Huntress built its brand on a simple promise: enterprise-grade security, purpose-built for the MSP channel. No direct sales. No enterprise field reps undercutting you. Just MSPs, protecting small businesses, backed by a SOC that actually catches things.

That promise just got an asterisk.

This week, Huntress announced it’s expanding its global partner program to include resellers. Not MSPs who resell. Resellers. Traditional channel partners who buy, mark up, and move product without necessarily wrapping it in a managed service.

If you’re an MSP who picked Huntress specifically because it was yours, because the company existed for you in a way that CrowdStrike and SentinelOne never pretended to, this expansion deserves your attention. Not because Huntress betrayed you. Because the math changed.

The math that forced the move

Huntress VP of channels and alliances Tuan Nguyen framed it as democratization: “Cybercriminals are relentless and opportunistic, disproportionately targeting the most vulnerable businesses regardless of size or industry.”

That’s true. It’s also incomplete. Here’s the fuller picture.

Huntress grew by dominating a specific wedge: MSPs serving SMBs with 10 to 500 endpoints. That market is finite. CRN’s MSP 500 list, released this same week, represents the cream of a category that has been consolidating aggressively for three years. PE-backed roll-ups are swallowing the mid-tier. Solo operators are aging out. The MSP-only addressable market is not shrinking yet, but its growth rate is decelerating.

Resellers represent a parallel channel that reaches businesses MSPs don’t touch. Companies with internal IT that still buy through partners. Government and education buyers with procurement requirements that favor resellers over managed service agreements. Organizations large enough to have staff but too small for enterprise direct sales.

Huntress isn’t abandoning MSPs. It’s acknowledging that the MSP channel alone can’t sustain the growth curve that VC-backed companies require. This is arithmetic, not betrayal.

What changes for MSPs

Practically, not much changes today. Huntress isn’t going to undercut MSP pricing for resellers. The managed service value-add that MSPs provide still commands a premium. A reseller putting Huntress on endpoints without a managed wrapper is a less sticky sale with lower retention. Huntress knows this.

But strategically, the signal matters. When your preferred vendor starts building parallel routes to market, your exclusivity advantage erodes. Not today. Not next quarter. But within 18 months, you will encounter prospects who already have Huntress, purchased through a reseller, and don’t need your managed security bundle.

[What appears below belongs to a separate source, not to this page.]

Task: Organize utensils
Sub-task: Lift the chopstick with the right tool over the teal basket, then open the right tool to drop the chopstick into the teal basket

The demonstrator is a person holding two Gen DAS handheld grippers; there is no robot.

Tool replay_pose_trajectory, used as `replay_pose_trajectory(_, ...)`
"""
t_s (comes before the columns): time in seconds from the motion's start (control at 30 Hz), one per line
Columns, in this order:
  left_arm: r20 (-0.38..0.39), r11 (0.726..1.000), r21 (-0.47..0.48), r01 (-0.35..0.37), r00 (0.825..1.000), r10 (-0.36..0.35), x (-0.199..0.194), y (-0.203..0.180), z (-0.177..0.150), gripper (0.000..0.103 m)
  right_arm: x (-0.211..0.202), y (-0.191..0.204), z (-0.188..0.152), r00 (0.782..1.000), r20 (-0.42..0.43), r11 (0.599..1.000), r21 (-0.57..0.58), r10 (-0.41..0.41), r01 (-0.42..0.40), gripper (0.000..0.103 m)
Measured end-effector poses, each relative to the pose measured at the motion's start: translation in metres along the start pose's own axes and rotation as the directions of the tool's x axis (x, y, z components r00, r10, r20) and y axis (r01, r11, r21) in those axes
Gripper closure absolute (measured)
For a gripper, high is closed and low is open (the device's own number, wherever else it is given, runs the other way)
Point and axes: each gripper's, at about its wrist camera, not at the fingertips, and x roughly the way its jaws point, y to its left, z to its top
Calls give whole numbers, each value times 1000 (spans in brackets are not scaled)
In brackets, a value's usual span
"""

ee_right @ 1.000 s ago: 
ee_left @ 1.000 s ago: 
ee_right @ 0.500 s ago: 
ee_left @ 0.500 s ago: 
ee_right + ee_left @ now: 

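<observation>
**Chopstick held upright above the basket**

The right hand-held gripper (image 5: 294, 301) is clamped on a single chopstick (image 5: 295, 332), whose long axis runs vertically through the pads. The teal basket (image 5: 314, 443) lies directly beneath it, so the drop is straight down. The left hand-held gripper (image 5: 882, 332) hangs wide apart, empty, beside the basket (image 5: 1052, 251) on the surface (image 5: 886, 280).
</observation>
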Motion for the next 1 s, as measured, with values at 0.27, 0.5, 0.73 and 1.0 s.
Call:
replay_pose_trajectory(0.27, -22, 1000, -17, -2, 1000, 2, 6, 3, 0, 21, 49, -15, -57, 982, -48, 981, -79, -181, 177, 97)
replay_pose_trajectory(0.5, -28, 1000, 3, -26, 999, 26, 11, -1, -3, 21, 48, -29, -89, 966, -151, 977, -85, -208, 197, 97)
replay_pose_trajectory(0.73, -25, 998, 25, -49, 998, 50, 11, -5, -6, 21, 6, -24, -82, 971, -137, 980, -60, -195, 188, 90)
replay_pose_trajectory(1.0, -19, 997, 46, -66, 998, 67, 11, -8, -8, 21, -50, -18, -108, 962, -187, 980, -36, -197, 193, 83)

That changes the sales conversation. You go from “let me protect you with the best tools” to “let me manage the tools you already bought.” The first conversation commands 60-70% margins. The second commands 30-40%. Both are viable businesses. They are not the same business.

The pattern is everywhere

Huntress is not an outlier. It’s a data point in a trend.

Pax8 launched its own reseller marketplace features. SonicWall just revamped SecureFirst to push partners beyond transactional firewall sales into managed services and cloud. ThreatLocker has been expanding its channel beyond the traditional MSP base for months.

Every security vendor that started MSP-only is facing the same growth equation: TAM ceiling in the MSP channel requires either (a) selling deeper into existing MSPs, or (b) opening new channels. Most are doing both simultaneously.

The MSP-only security vendor was never a permanent category. It was a go-to-market wedge. A brilliant one. But wedges, by definition, are the thin end of something larger.

What you should actually do about it

Stop evaluating security vendors based on channel exclusivity. It was a useful signal when the market was forming. The market has formed. Evaluate on detection rates, SOC quality, integration depth, and margin protection instead.

If you’re a Huntress MSP partner today, your relationship isn’t threatened by resellers entering the ecosystem. It’s threatened by your own failure to differentiate beyond tool selection. Any MSP whose entire security value proposition is “we picked Huntress” has a problem that existed before this announcement.

Build your practice around outcomes, not brands. The brands will always expand their channels when the growth math demands it. Your practice should be valuable regardless of how many routes to market your vendors maintain.

The MSP-only security era was real. It was important. And it’s ending. Plan accordingly.